Trying to predict whether a PR will be merged just by examining its diff

Installing dependencies

This project uses Keras. With Keras, you can have multiple backends, including Tensorflow and Theano. The instructions below are for Tensorflow.

It is also advisable to use CUDA; installation instructions can be found at NVIDIA's site

Then, install Tensorflow by exporing one of the following variables.

# Tensorflow without GPU
export TF_BINARY_URL=https://storage.googleapis.com/tensorflow/linux/cpu/tensorflow-0.12.0rc0-cp27-none-linux_x86_64.whl

# Tensorflow with GPU
export TF_BINARY_URL=https://storage.googleapis.com/tensorflow/linux/cpu/tensorflow-0.12.0rc0-cp27-none-linux_x86_64.whl

Then, install all dependencies

sudo apt-get install python-pip python-dev libhdf5-dev
sudo pip install --upgrade $TF_BINARY_URL
sudo pip install pandas keras h5py pbr funcsigs

Running

There are three steps to train the network: 1. data splitting. 2. preprocess the data 2. training. The idea is that you tag a dataset with a prefix while splitting and use this dataset version for preprocessing and training by applying the same prefix

Splitting

The splitting script downloads (~15GB) the required datasets and transforms them into something the preprocessing script can read. It also allows to filter by language, configure the balancing ratio between merged and unmerged PRs (the dataset is very unbalanced, as 85% of the PRs are merged on GitHub). The dataset is then randomly split in a testing and training dataset. The training set is split once more into a training and validation set.
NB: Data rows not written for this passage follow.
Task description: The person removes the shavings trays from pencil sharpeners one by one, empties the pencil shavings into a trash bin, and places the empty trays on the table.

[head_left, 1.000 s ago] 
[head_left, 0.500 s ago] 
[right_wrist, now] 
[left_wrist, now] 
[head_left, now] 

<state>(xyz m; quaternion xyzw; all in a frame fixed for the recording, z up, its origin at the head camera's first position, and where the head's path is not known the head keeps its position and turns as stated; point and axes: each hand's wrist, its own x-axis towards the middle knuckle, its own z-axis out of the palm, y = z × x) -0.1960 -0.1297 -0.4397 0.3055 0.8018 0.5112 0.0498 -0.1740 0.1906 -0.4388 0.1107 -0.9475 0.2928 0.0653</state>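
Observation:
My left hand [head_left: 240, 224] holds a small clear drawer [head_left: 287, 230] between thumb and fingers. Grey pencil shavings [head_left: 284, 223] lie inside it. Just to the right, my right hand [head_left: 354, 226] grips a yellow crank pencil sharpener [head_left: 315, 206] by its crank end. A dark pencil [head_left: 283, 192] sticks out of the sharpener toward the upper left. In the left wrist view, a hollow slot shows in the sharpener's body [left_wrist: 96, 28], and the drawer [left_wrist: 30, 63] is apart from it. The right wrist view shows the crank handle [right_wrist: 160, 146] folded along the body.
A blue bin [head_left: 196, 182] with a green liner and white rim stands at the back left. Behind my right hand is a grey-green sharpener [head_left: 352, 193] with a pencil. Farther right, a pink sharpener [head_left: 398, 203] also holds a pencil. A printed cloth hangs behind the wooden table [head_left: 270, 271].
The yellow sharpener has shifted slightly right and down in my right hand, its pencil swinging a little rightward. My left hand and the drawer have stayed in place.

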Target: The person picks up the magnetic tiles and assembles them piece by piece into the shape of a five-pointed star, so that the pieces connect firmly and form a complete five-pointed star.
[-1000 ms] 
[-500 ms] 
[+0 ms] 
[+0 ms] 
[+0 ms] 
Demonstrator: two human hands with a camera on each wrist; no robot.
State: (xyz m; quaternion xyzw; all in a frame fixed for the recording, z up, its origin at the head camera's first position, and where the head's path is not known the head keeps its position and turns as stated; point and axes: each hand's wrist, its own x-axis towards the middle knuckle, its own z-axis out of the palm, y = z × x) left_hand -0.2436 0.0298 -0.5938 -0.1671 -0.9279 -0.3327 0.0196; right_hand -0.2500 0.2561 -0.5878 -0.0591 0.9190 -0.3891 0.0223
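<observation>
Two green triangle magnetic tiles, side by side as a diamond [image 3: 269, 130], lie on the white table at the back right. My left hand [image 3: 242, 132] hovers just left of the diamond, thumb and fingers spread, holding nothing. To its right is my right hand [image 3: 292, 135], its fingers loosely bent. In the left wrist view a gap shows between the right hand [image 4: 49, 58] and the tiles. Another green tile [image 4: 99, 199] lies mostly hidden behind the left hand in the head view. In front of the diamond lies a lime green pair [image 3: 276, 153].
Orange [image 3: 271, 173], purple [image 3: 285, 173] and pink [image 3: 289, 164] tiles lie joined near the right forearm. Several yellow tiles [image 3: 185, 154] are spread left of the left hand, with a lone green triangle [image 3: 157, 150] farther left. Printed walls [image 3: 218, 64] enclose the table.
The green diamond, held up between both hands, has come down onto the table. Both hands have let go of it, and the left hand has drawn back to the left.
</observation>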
The script can be configured as follows:

./split.py --help
usage: split.py [-h] [--prefix PREFIX] [--balance_ratio BALANCE_RATIO]
                [--langs [LANGS [LANGS ...]]]
                [--validation_split VALIDATION_SPLIT]
                [--test_split TEST_SPLIT]

optional arguments:
  -h, --help            show this help message and exit
  --prefix PREFIX
  --balance_ratio BALANCE_RATIO
  --langs [LANGS [LANGS ...]]
  --validation_split VALIDATION_SPLIT
  --test_split TEST_SPLIT

Preprocessing

The preprocessing script takes the CSV files generated by the split script, tokenizes the data and creates a vocabulary from the tokens.

./preprocess.py --help
usage: preprocess.py [-h] [--prefix PREFIX]
                     [--diff_vocabulary_size DIFF_VOCABULARY_SIZE]
                     [--comment_vocabulary_size COMMENT_VOCABULARY_SIZE]
                     [--title_vocabulary_size TITLE_VOCABULARY_SIZE]
                     [--max_diff_sequence_length MAX_DIFF_SEQUENCE_LENGTH]
                     [--max_comment_sequence_length MAX_COMMENT_SEQUENCE_LENGTH]
                     [--max_title_sequence_length MAX_TITLE_SEQUENCE_LENGTH]

optional arguments:
  -h, --help            show this help message and exit
  --prefix PREFIX
  --diff_vocabulary_size DIFF_VOCABULARY_SIZE
  --comment_vocabulary_size COMMENT_VOCABULARY_SIZE
  --title_vocabulary_size TITLE_VOCABULARY_SIZE
  --max_diff_sequence_length MAX_DIFF_SEQUENCE_LENGTH
  --max_comment_sequence_length MAX_COMMENT_SEQUENCE_LENGTH
  --max_title_sequence_length MAX_TITLE_SEQUENCE_LENGTH

You can run the preprocessing script like this:

# Only produce data for Ruby projects
./preprocess.py --prefix=ruby --langs=ruby --validation_split=0.1 --vocabulary_size 20000 --max_sequence_length 200

Training

After preprocessing the data, you'll need to train a model. We have implemented two models. The first only accepts the diffs, while the second also uses the title and the description of the PR. You can configure multiple parameters, for example: the number of outputs from the LSTM layer, the number of outputs from the embeddings layer, the number of epochs to run and the batch size (number of samples per iteration).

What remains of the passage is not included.